Problem to solve — Print the data exactly as written, but leave out each picture.

Collected material —

◆ ◆ ◆ ◆ ◆ ◆ ◆

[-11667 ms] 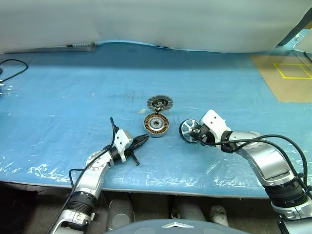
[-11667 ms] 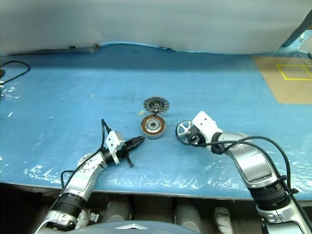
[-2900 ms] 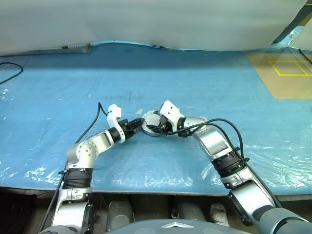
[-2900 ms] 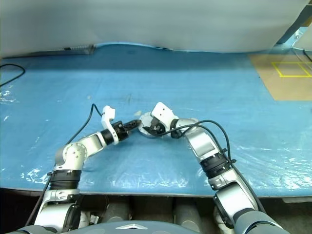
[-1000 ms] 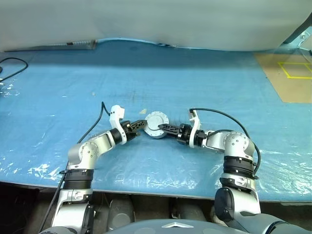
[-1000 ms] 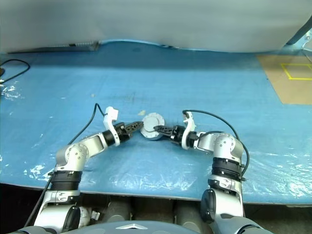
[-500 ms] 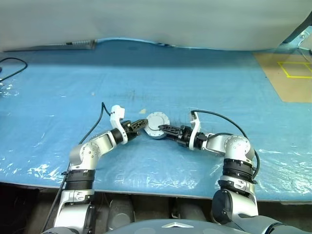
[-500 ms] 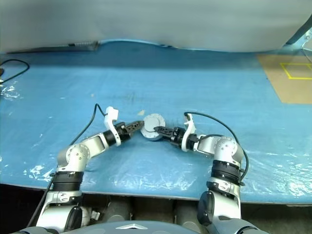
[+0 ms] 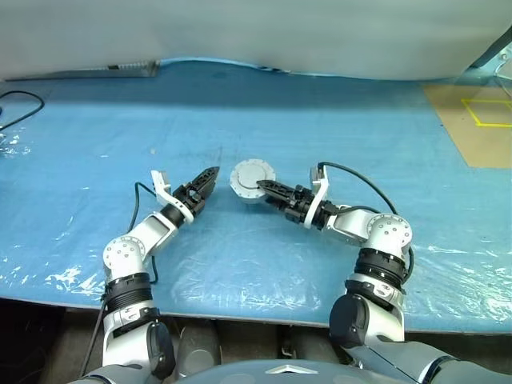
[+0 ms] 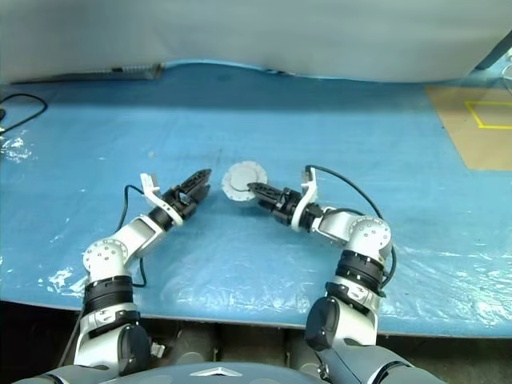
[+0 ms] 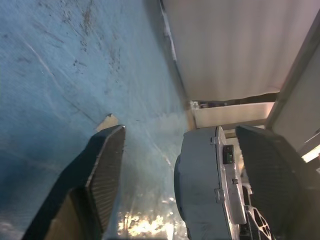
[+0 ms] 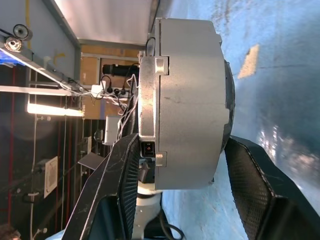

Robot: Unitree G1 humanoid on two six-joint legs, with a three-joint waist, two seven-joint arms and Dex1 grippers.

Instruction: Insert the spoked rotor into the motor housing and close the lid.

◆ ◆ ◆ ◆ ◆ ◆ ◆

Problem solution —
[-11667 ms] 
[-11667 ms] 
[-2900 ms] 
[-2900 ms] 
[-1000 ms] 
[-1000 ms] 
[-500 ms] 
[-500 ms] 
[+0 ms] 
[+0 ms] 
[+0 ms] 
[+0 ms] 

Robot: Unitree G1 humanoid on two six-joint legs, with a three-joint waist, two seven-joint arms and Dex1 grippers.

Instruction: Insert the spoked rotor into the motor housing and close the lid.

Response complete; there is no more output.